Besides the capacity to generate statically or kinematically admissible solutions from symmetric, sparse governing systems, the hybrid-Trefftz formulations also display the interesting property of yielding boundary integral expressions for all the intervening structural matrices and vectors, a feature typical of the boundary element method.
The regular and (weakly) singular stress and displacement distributions derived as closed form solutions for classical elastic and plastic problems, both in quasi-static and dynamic regimes, are used as interpolation functions.
The elastic stress distribution in the cruciform plate shown in figure 10 is obtained using the Chebyshev polynomials present in Michell's solution for 2-D elastostatic stress functions. The stress hybrid-Trefftz formulation is implemented on a single, non-convex element.
Weakly singular stress functions are used to model the concentration of stresses.
The illustration in figure 11 represents the stress pattern obtained in the simulation of the elastic response of a cracked plate when a relatively coarse finite element mesh is used; less than 200 degrees of freedom are sufficient to generate an accurate solution. The stress intensity factors are directly computed as they represent the weights of the crack functions explicitly enforced in the approximation of the stress field.
As in the previous illustrations, the distributions represented in figure 11 are directly obtained from the computed stress values. Stress smoothing is not applied.
This technique is applied in the analysis of soil-structure interaction problems relevant in the design of dams and of piling foundations.

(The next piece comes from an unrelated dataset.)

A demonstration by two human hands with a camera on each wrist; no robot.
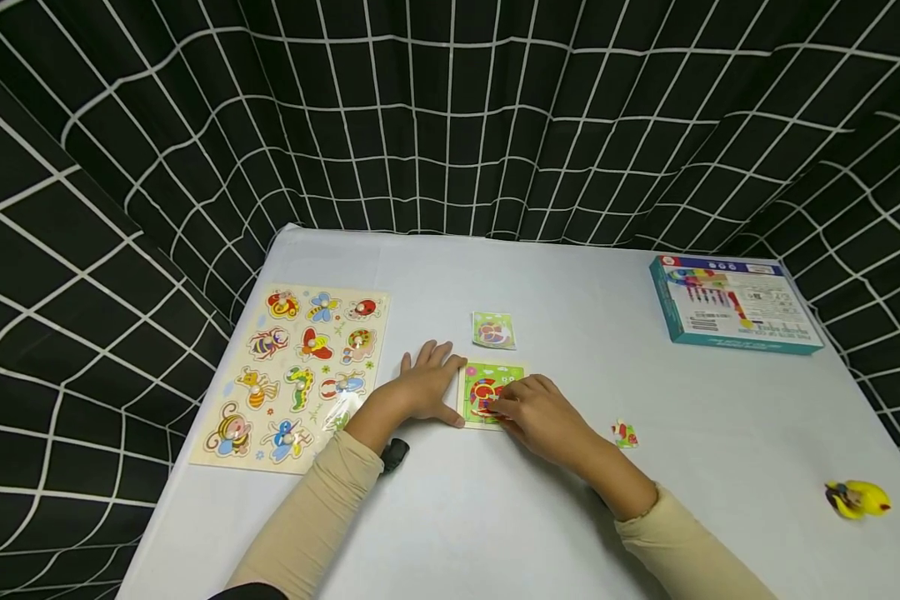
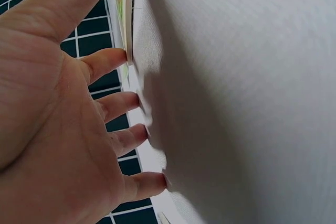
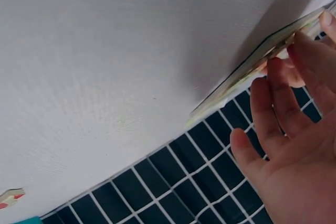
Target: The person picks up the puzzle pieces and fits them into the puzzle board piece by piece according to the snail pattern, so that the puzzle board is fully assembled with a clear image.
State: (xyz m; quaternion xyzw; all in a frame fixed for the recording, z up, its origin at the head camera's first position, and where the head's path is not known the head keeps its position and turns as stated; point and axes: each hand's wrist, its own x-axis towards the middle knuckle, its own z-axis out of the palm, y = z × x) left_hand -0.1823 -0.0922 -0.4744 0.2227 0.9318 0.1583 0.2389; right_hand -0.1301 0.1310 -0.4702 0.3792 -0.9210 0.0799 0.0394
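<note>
A small square puzzle board (image 1: 473,373), green with a red picture, lies mid-table. My left hand (image 1: 424,392) rests at its left side with spread fingers, the thumb and index finger touching the edge. In the left wrist view, the fingertips of the left hand (image 2: 68,114) meet the cloth and the board's side. Over the board's right half, my right hand (image 1: 542,417) has curled fingers and pinches a small red puzzle piece (image 1: 492,405), partly hidden by the fingertips. The right wrist view shows the right hand (image 3: 294,140) beside the tilted-looking board edge (image 3: 231,85).
Behind the board sits a small picture card or puzzle stack (image 1: 493,330). Loose puzzle pieces (image 1: 625,434) lie to the right. A large insect peg puzzle (image 1: 292,379) is at left, a flat box (image 1: 735,304) at back right, a yellow toy duck (image 1: 857,499) at front right.
</note>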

The finite element mesh used to model the structure is coupled with the boundary element mesh adopted in the representation of the response of the foundation.
A second area of research in the boundary element method is the development of p-, h- and hp- hierarchical adaptive to improve the numerical solution of singular and non-singular problems. Numerical testing is performed on potential problems and 2-D elastostatic problems.
The exact and the initial mesh solutions for a potential problem are compared in figure 13 with the solution obtained with an adaptive procedure. To optimize the convergence rate, refinement is not uniformly distributed along the boundary but according to criteria established through the implementation of error indicators, which select the zones where the local error is larger.
The analysis of linear elastic fracture mechanics is an area for which boundary element formulations are particularly suitable. The extension of these formulations for the analysis of elastoplastic fracture mechanics problems is being investigated.
An example of the work in progress is shown in figure 14. The predicted fatigue crack growth rates are obtained using an elastoplastic boundary element formulation derived to model the response of a standard aluminium alloy aircraft component previously prestressed to 80% of its yield stress.
The software for graphical representation has been illustrated throughout this presentation. Figure 15 shows a typical output of the finite mesh element generator being developed.
Figure 15: Boundary discretization and the interior points in a complex three dimensional domain.